And of course, this is my own ranting :)
Reverse engineering techniques
10 years ago most tools were pure disassemblers with nonexistant to poor advanced
static analysis capabilities. But recently, techniques for binary code analysis
have improved greatly and are getting practical. I will cover them quickly,
describing how I understand them and how they can be useful.
Static analysis techniques
I will not discuss here the merits of symbolic execution, abstract
interpretation or any other technique, as my point is about the practical tools
available to the reverser. Which underlying technique is or could be used is
out of scope.
Type propagation and reconstruction
Type propagation is quite simple to understand: knowing some types, either from
external APIs, FLIRT or from the analyst, use data flow analysis to propagate
types to arguments and relevant data. The challenge here is to do it both ways:
- forward, for example with argument types inside in a function, or return values
- backward, when calling an function with known argument types.
IDA has been doing it, in a limited way, for a long time (more than 10 years).
Type reconstruction is more advanced: using both type propagation and access
patterns, reconstruct complex types such as structures or vtables.
The only two practical tools that I know of are:
both using HexRays’s decompiler SDK to analyse the decompiled output and create
the advanced structures.
Note that this is a research topic with several academic papers covering the
subject, but I don’t know of any tool with IDA integration.
Also, interesting approaches have been proposed for dynamic analysis, for
example Trace Surfing by A. Gianni.
Taint analysis
Taint analysis is also very useful for the reverser as it can help pinpoint
interesting parts of a binary or function, depending on the source of taint.
Ponce is very interesting as it uses Triton to provide taint analysis directly
in IDA, with an easy to use GUI. I think it is a good way to provide advanced
analytics, too bad it is limited to dynamic analysis.
Data slicing
Data slicing could be described as a kind of backward taint analysis, where
the goal is to find which instructions and data inputs are used for a given
resulting register or memory space.
miasm’s
blog
gives a very good example and a practical tool ;)
Decompilation
Of course the holy grail of reversers is a good decompiler, which is currently
Hex-Rays.
Some academic papers such as this
one
claim interesting results, but are not available.
Lots of very interesting tools have appeared in the last years, covering part
of the techniques I mentioned before. For example:
While they all provide powerful features, they certainly do not cover the use
case I covered in my introduction. Most of them could be (and have been) used
as external helpers to add output to IDA but they do not provide a platform to
build interactive tools upon.
Disassemblers
In addition to the previous tools, the two main challengers to IDA are:
While I did not try them extensively (Relyze does not work on Linux, Binary
Ninja was slow when I tried the beta version), they look promising.
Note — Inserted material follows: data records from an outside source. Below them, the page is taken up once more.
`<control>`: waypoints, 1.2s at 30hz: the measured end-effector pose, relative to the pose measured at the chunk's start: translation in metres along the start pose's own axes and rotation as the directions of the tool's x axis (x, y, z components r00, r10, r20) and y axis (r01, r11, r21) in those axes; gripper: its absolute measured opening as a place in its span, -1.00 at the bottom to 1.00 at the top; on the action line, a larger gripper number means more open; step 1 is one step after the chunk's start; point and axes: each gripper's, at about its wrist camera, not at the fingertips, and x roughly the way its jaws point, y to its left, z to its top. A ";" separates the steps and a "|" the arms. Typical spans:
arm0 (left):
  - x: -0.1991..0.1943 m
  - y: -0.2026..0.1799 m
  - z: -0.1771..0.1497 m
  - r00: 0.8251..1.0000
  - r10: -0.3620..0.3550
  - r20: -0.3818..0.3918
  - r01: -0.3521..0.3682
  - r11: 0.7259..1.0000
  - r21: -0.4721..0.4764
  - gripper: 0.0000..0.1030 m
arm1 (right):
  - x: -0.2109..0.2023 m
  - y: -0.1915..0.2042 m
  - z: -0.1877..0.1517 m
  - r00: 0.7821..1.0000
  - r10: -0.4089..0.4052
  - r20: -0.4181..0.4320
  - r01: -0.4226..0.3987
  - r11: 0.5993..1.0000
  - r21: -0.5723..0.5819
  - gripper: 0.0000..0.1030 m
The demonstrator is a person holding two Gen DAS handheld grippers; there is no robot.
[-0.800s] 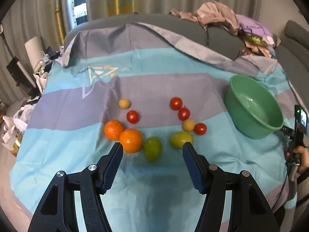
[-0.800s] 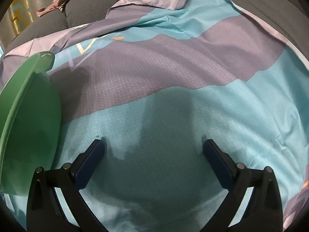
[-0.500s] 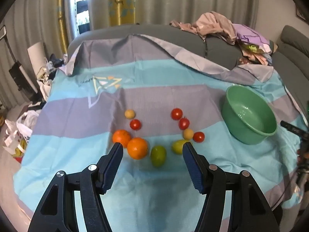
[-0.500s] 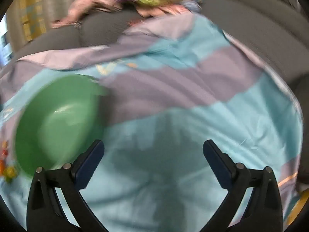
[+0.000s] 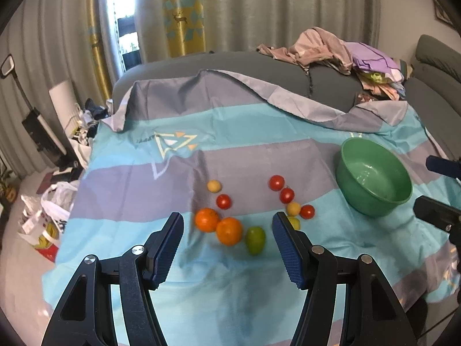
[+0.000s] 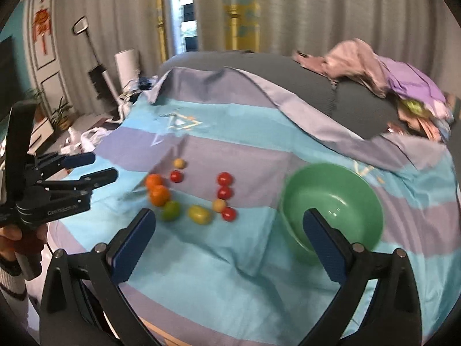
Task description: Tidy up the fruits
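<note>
1. Striped cloth [image 5: 259, 302] in turquoise and grey-purple covers the surface and runs up over a grey sofa [image 5: 230, 63] behind it.
2. Lying on the cloth at the middle of the left wrist view are the fruits: two oranges [image 5: 229, 230] touching each other, a green fruit [image 5: 255, 240] just right of them, and a yellow-green fruit [image 6: 198, 214] that shows whole only in the right wrist view.
3. Four red tomatoes [image 5: 276, 182] and two small yellow fruits [image 5: 214, 186] sit a little higher in that frame, loosely scattered.
4. Off to the right of the fruits stands a green bowl [image 5: 374, 199] with nothing inside it.
5. Low in its own frame, the left gripper [image 5: 227, 248] has its jaws parted, holding nothing, above the cloth short of the oranges.
6. Spread to its widest, the right gripper [image 6: 227, 245] is also empty, one blue pad in front of the bowl.
7. At the left edge of the right wrist view, a hand [image 6: 17, 239] grasps the left gripper's handle.
8. Crumpled clothes [image 5: 340, 49] are heaped on the sofa at the upper right.
</note>
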 end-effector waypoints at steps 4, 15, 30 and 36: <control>0.000 0.005 0.003 1.000 0.002 -0.004 -0.002 1.000 -0.005 0.25 | 0.006 0.015 0.009 1.000 0.013 -0.017 -0.013 1.000 -0.009 0.99; -0.001 0.006 0.005 1.000 -0.026 0.007 0.026 1.000 0.016 0.25 | 0.013 0.015 0.011 0.999 -0.007 -0.035 0.007 1.000 0.010 0.99; 0.001 -0.007 0.008 0.999 -0.034 -0.008 0.034 0.999 0.039 0.25 | 0.016 0.006 0.009 0.999 -0.005 -0.041 0.007 0.999 0.040 0.99; 0.004 -0.010 0.006 0.999 -0.034 -0.021 0.035 0.998 0.044 0.25 | 0.017 0.003 0.007 0.999 -0.005 -0.039 0.006 0.999 0.046 0.99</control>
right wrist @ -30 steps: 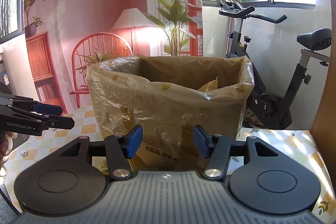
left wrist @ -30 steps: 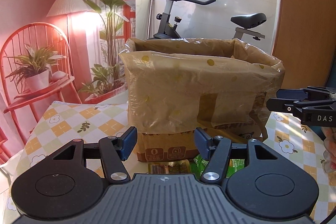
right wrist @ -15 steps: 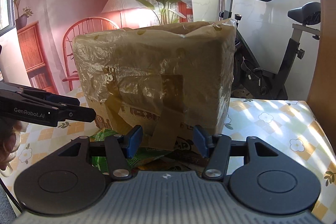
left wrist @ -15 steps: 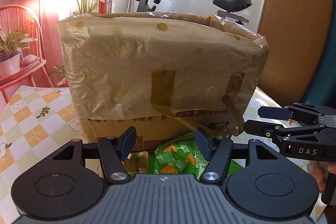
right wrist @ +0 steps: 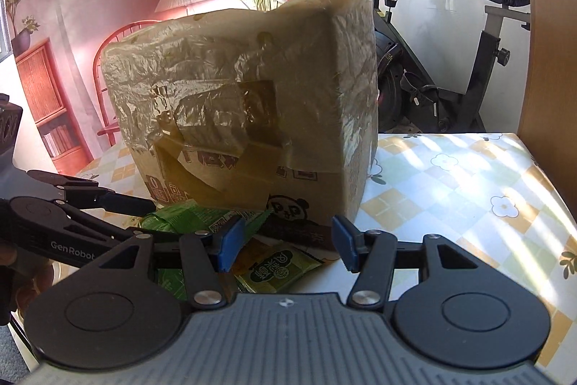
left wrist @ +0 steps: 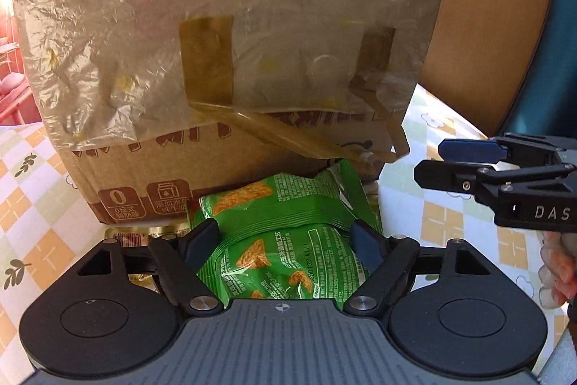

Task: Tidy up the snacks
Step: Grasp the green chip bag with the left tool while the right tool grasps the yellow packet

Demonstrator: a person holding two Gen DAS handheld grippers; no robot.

In particular, Binary Ninja’s IL and API seem to cover much of the points I
will cover in the next section. Be a Binary
Rockstar by Sophia
d’Antoine, Peter LaFosse and Rusty Wagner is a good showcase.
IDA
IDA is, like it or not, the only real tool you can use for serious reverse
engineering work, particularly on exotic platforms.
Why is IDA still reigning ?
Based on the features I outlined before, IDA is not really good on most of
them. So why is it still the default RE tool ?
For several reasons:
- its GUI works, really, sometimes it’s painful but it works :)
- it supports so many architectures that it’s very rare to have something not
supported.
- its plugin system allows to extend it and compensate for missing features (if
one bears the pain of using the SDK).
- its included library of information: type infos and flirt signatures.
- its very reactive and knowledgable support.
The decompiler is of course a killer feature for efficient reverse engineering,
particularly of C code.
Missing features
While this part may seem like throwing stones at IDA, I really think it’s a
great tool. Read it has an extended wishlist :)
Collaborative work
Clearly, one missing, essential, feature of IDA is the ability to do
collaborative work. One just needs to look at the various attempts to create
plugins attempting to fix the problem:
collabREate,
SolIDArity, polichombr,
YaCO, etc.
One basic aspect of a collaboration feature would be to be able to
simultaneously work on the same IDB, synchronising information like a git
repository.
But, while a life changing enhancement, that wouldn’t be enough. Hopefully, one
could also share structures through a server. For example, someone working on a
client and server could share the structures for the protocol while working on a
different binary.
Also, several attempts have been made over the years to create plugins to
integrate analyst’s knowledge in IDA, by recognizing functions already reversed
in the past. polichombr, crowdRE, IDA toolbag, etc.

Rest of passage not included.